Centre for Assessment
Information about assessment
Practice and coaching
Strictly speaking, practice and coaching are separate activities. Coaching takes place when children are actually taught the best way to answer the test questions. Practice is simply sitting down and attempting to answer questions that are similar to the ones in the real test.
In the past, much research was conducted by psychologists into the effects of practice and coaching. This research was summarised by Jensen (1980) and found, for example:
practice and coaching effects can be slightly greater for non-verbal tests than for verbal
more able pupils can gain more from practice than less able pupils
practice effects are greater for tests that have a time-limit compared to those without a time limit
The research also found diminishing returns with increased practice and coaching. For example the practice gain between the first and second sessions was usually as great as the total benefit from all further practice. This research went on to suggest that there is no significant gain after about five practice sessions and that there is no significant benefit from more than a few hours of coaching. Furthermore the typical gains in test scores resulting from practice were in the region of 4 to 5 standardised score points and the gains in score resulting from coaching were also around 4 to 5 standardised score points.

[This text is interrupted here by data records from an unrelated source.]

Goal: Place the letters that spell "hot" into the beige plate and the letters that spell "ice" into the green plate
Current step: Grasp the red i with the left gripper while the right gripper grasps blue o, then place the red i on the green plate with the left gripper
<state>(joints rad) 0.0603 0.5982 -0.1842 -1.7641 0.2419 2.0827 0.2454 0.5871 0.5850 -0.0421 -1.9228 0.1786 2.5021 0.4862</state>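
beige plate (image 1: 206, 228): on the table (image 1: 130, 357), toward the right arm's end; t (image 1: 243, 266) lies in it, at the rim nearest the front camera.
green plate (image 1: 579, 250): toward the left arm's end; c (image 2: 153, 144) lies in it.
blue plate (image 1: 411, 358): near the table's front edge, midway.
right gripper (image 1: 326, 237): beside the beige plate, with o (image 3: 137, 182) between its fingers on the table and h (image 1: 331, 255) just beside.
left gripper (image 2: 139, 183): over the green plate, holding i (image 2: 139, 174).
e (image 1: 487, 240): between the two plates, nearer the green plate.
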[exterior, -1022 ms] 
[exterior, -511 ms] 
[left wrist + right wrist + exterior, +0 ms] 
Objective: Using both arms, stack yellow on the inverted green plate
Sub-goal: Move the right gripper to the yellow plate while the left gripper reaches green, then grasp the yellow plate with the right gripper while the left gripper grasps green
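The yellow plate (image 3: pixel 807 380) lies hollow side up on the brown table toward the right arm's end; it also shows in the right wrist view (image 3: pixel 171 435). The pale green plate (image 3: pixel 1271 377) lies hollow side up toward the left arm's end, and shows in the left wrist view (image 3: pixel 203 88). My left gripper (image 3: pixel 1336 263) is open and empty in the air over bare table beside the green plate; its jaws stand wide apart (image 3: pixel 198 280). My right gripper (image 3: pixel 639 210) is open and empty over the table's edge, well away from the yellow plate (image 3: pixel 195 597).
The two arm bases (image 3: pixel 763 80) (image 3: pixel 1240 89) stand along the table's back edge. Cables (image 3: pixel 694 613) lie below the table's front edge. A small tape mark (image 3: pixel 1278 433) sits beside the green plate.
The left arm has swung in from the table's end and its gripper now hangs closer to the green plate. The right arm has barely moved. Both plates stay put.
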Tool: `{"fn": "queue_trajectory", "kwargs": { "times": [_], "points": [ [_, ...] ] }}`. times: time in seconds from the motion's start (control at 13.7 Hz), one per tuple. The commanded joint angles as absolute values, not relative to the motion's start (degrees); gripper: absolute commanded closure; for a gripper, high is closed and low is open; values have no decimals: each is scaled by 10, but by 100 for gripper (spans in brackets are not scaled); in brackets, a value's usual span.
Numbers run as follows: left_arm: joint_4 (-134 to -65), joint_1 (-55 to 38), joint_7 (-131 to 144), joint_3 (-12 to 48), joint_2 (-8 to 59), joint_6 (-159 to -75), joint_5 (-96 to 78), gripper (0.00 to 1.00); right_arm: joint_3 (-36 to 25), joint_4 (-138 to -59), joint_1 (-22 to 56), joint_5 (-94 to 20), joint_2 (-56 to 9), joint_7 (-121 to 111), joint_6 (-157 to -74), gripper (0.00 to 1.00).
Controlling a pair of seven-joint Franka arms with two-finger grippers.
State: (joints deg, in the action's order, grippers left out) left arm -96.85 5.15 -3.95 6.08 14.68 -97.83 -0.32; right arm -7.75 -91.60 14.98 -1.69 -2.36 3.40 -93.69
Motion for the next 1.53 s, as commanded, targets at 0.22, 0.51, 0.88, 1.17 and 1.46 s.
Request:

More recently, research has also been conducted by Bunting & Mooney (2001) into the effects of familiarisation/practice and coaching on verbal and numerical test scores. The scores obtained from the tests which were originally developed for the Northern Ireland transfer procedure in the 1980s, found that “the effects of familiarisation/practice did not produce a significant change in the means. Coaching for a period of 3 hours did produce a statistically significant shift in the means, though the individuals maintained their rank order. The effect of sustained coaching over a period of 9 months is shown to be substantial.”(Standardised score point gains however are not discussed in this study). The research did not incorporate multi level modelling to take account of the hierarchical nature of the data. Also, without a comparison group it is difficult to know whether some of the long term benefits of coaching might just be attributable to normal child development.
Jensen, A.R. (1980). Bias in mental testing. London: Methuen.pp 590-593
Bunting, B.P. & Mooney, E. (2001). ‘The Effects of Practice and Coaching on Test Results for Educational Selection at Eleven Years of Age’, Educational Psychology, 21, 3, 243-253.